Global Supervisor — Architecture¶
This content was migrated from
Documentation/GLOBAL_SUPERVISOR.mdand restructured into audience sections. Review for accuracy against the current codebase.
Context and Purpose¶
The Global Supervisor exists because Swisper needs a single, deterministic orchestration layer that coordinates every aspect of a conversation turn — from intent classification through memory retrieval, agent delegation, and response generation.

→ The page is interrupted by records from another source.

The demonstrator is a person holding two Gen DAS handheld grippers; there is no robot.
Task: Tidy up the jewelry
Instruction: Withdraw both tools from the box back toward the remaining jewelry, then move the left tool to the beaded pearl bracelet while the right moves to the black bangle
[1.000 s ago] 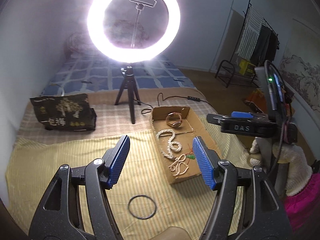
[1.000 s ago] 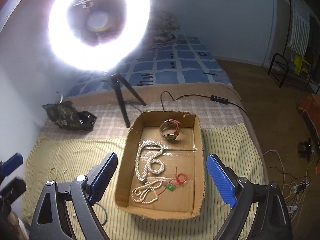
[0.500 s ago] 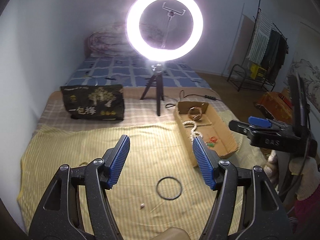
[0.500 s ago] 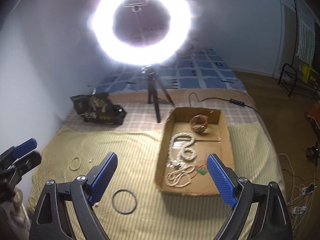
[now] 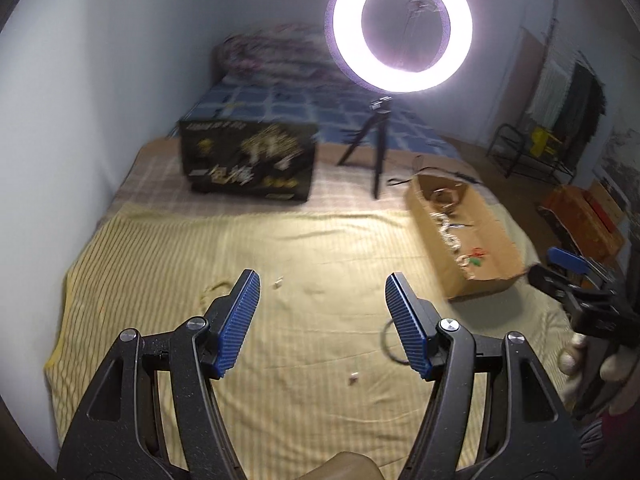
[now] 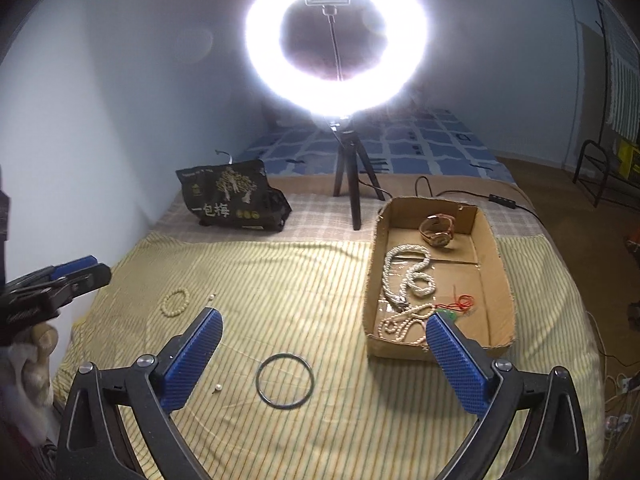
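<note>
A cardboard tray (image 6: pixel 502 276) on the striped cloth holds a watch (image 6: pixel 437 230), a white bead necklace (image 6: pixel 408 276), a smaller bead string (image 6: pixel 402 322) and a red-and-green charm (image 6: pixel 456 308). A dark bangle (image 6: pixel 284 380) lies on the cloth between my right gripper's (image 6: pixel 320 354) open, empty fingers. A small pearl bracelet (image 6: pixel 175 302) and two loose beads (image 6: pixel 218 389) lie to the left. My left gripper (image 5: pixel 322 320) is open and empty over bare cloth; the bangle (image 5: pixel 389 344) is partly hidden behind its right finger. The tray (image 5: pixel 486 276) shows at right.
A ring light on a black tripod (image 6: pixel 350 184) stands behind the tray, with a cable (image 6: pixel 460 194) running right. A black printed bag (image 6: pixel 232 198) lies at the back left. The wall runs along the left. The bed's right edge drops to the floor.
Both grippers have swung left and pulled back. The tray has shifted right in both views, and the bangle now lies between my right gripper's fingers. Both stay open.
</note>
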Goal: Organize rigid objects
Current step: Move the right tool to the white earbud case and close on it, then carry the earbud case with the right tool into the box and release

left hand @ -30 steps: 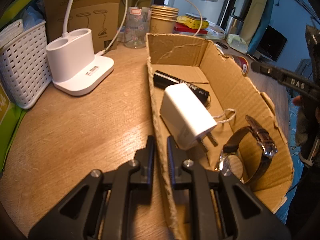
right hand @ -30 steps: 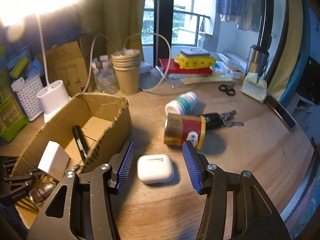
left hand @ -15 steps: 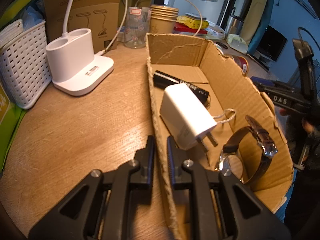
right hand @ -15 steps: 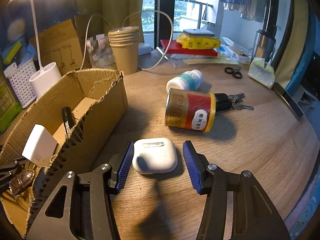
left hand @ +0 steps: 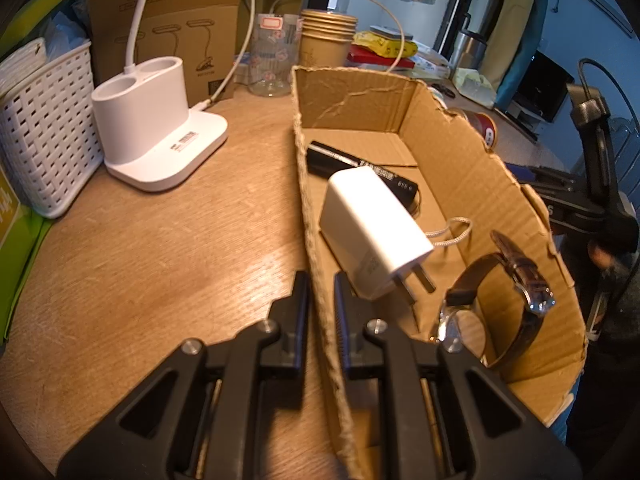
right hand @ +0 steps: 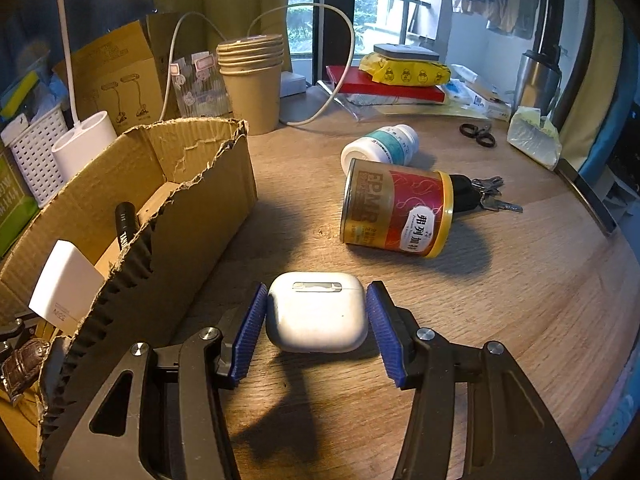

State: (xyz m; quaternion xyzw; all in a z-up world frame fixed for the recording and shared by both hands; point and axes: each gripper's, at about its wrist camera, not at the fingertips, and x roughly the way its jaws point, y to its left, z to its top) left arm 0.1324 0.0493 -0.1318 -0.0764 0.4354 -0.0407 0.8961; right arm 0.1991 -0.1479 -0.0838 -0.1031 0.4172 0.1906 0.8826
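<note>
The left hand-held gripper (left hand: 321,292) is clenched on the near side wall of the torn brown cardboard box (left hand: 472,184), which stands on the wooden table (left hand: 160,248). Inside the box lie a black marker pen (left hand: 332,156), a white plug-in charger block (left hand: 372,232) and a brown leather-strap wristwatch (left hand: 516,276). The right hand-held gripper (right hand: 316,320) is released, its blue-padded fingers (right hand: 250,332) flanking a white rounded earbud case (right hand: 316,316) lying on the table just beside the box. Farther right, a red-and-gold tin can (right hand: 396,212) lies on its side.

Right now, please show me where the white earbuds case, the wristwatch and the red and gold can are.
white earbuds case (right hand: 316,316), right wrist view, middle of its lid.
wristwatch (left hand: 460,322), left wrist view, its glass face.
red and gold can (right hand: 396,214), right wrist view, its label side.
</note>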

The key driving requirements behind its design are:
- Deterministic flow control — Each user message must follow a predictable path through well-defined processing stages, making debugging and auditing possible
- Entity-first disambiguation — Facts must never be stored against the wrong entity. Entity resolution must complete before fact extraction proceeds
- Minimal time-to-first-token — Simple queries should skip expensive processing stages via optimization flags, while complex queries get full pipeline treatment
- State persistence for HITL — When the system needs to ask the user a clarification question (e.g., disambiguation), the entire conversation state must be checkpointed so execution can resume exactly where it left off
Architecture Overview¶
The Global Supervisor is implemented as a LangGraph StateGraph — a directed graph where each node is a processing step and edges define the flow between them. All nodes share a single GlobalSupervisorState (TypedDict) that accumulates data as the message progresses through the pipeline.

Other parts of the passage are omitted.